Practitioners of Quack Autism Treatment in Trouble With Governor
Two weeks ago, the Pulp published a small item about Mark and David Geier -- a father-son team of self-proclaimed autism experts who treat the condition with a powerful chemical castration agent called Lupron. They're from Maryland, but their interests run deep in Florida.
They've got a clinic here, out in Pembroke Pines, and they've long enjoyed the support of Dr. Gary Kompothecras of Sarasota -- a chiropractor and advocate for fringe autism treatments who's good friends with our erstwhile governor, Charlie Crist. In 2008, Crist appointed Kompothecras to his special Autism Task Force, and Kompothecras -- or "Dr. Gary," as he's known -- used his political muscle to pressure the Florida Department of Health to give the Geiers Florida's confidential vaccination records so they could run a study that, they hoped, would conclusively prove the link between vaccines and autism.
That there is no such link has been well-demonstrated. The allegedly autism-causing agent in vaccines -- ethyl mercury, minute amounts of which are found in the vaccine preservative thimerisol -- has long been removed from almost all vaccines, with no resultant decrease in the number of new autism cases. But even if ethyl mercury did cause autism, the science behind the Geiers' Lupron treatments would have been highly dubious. But nobody seemed very interested in doing anything about it.

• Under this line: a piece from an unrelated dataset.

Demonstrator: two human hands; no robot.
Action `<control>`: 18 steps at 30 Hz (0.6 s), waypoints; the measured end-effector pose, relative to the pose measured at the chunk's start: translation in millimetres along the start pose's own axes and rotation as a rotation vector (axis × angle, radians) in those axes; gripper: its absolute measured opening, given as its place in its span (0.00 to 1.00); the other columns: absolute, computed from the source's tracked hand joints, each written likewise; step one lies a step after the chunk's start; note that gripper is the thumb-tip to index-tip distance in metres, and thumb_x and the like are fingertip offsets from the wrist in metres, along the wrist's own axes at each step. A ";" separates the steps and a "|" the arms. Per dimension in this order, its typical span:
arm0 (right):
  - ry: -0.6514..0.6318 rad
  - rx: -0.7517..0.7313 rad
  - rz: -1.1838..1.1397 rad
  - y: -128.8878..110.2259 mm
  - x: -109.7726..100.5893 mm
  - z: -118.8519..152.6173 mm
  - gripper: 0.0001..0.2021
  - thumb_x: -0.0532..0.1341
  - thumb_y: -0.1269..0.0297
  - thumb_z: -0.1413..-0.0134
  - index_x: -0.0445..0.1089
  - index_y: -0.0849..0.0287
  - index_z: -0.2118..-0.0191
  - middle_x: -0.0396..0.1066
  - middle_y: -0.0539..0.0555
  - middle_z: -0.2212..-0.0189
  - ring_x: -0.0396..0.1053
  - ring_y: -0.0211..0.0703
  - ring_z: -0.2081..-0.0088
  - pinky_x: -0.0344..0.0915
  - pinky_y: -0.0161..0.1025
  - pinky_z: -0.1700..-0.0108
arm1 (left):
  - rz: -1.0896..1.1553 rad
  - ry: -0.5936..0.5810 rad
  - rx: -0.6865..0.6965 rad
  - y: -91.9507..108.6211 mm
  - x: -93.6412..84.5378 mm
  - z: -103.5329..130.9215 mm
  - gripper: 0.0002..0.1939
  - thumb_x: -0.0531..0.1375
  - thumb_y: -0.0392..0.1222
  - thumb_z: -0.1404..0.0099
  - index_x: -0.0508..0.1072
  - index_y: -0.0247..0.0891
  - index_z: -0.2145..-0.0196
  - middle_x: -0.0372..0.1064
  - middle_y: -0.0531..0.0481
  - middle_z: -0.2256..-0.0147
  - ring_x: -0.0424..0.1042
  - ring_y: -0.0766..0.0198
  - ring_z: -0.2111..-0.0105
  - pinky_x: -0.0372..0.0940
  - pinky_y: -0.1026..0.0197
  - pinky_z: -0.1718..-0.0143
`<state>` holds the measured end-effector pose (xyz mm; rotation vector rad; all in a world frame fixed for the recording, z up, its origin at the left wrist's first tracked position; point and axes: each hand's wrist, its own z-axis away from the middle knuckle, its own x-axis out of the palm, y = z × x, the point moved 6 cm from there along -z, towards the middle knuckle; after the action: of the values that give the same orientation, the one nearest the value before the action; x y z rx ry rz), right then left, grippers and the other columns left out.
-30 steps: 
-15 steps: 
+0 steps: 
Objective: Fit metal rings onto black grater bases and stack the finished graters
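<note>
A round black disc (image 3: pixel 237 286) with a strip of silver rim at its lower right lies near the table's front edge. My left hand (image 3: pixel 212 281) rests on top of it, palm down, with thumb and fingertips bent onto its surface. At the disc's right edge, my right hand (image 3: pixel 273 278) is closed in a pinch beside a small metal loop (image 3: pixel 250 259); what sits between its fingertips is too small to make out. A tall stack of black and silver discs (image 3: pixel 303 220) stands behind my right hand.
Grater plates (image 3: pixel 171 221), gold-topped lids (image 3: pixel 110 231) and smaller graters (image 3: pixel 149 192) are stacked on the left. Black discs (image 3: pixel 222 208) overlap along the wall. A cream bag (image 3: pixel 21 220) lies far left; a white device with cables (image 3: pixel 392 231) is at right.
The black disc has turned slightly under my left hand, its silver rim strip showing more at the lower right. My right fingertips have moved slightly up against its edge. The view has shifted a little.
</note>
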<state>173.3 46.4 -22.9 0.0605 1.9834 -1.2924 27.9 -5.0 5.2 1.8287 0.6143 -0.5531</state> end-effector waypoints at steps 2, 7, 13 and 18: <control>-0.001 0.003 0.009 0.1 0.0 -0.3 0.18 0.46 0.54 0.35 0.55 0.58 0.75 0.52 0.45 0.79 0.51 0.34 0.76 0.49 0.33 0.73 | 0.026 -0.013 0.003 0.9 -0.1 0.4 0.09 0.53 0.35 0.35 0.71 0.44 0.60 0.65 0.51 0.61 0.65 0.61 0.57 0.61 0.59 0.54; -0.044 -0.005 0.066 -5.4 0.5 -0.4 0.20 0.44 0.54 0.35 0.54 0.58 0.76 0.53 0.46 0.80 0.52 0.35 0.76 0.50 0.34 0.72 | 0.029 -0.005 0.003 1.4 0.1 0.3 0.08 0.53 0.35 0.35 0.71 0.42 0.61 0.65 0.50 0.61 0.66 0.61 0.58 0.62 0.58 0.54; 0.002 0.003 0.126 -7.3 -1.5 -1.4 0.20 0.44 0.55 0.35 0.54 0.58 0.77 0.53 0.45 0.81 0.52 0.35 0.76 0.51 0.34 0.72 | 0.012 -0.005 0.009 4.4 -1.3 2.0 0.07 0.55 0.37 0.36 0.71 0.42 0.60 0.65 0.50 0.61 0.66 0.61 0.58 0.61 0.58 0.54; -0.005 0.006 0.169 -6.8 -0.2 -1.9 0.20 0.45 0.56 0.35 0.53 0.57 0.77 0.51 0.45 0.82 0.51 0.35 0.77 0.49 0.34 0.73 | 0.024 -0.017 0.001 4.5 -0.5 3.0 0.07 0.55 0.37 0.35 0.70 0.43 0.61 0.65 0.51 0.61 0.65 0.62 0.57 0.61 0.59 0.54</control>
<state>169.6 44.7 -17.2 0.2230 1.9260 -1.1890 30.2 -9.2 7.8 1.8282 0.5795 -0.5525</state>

Until recently. Not long ago, Maryland Gov. Martin O'Malley appointed David Geier -- the son of Dr. Mark Geier -- to his own autism task force -- the Maryland Commission on Autism. On the task force's website, the younger Geier was referred to as "Dr. David Geier -- diagnostician" -- though he is not a doctor, nor was he trained as a diagnostician, as we pointed out here on May 10. Maybe the news made the rounds. David Geier has now been charged with practicing medicine without a license, and the governor has personally booted him from his task force. Today, a letter from the governor's office appeared in the Baltimore Sun that read:
Dear Mr. Geier:
The purpose of this letter is to advise you that, effective today, you are no longer a member of the Maryland Commission on Autism. I regret that you were not willing to withdraw from the Commission and that this action is therefore necessary.
Although no reasons for this actions are required, the reasons include (1) that you do not at the present time qualify to serve on the Commission as a "diagnostician" ... and (2) that you have been charged under the Maryland Medical Practice Act with practicing medicine without a license.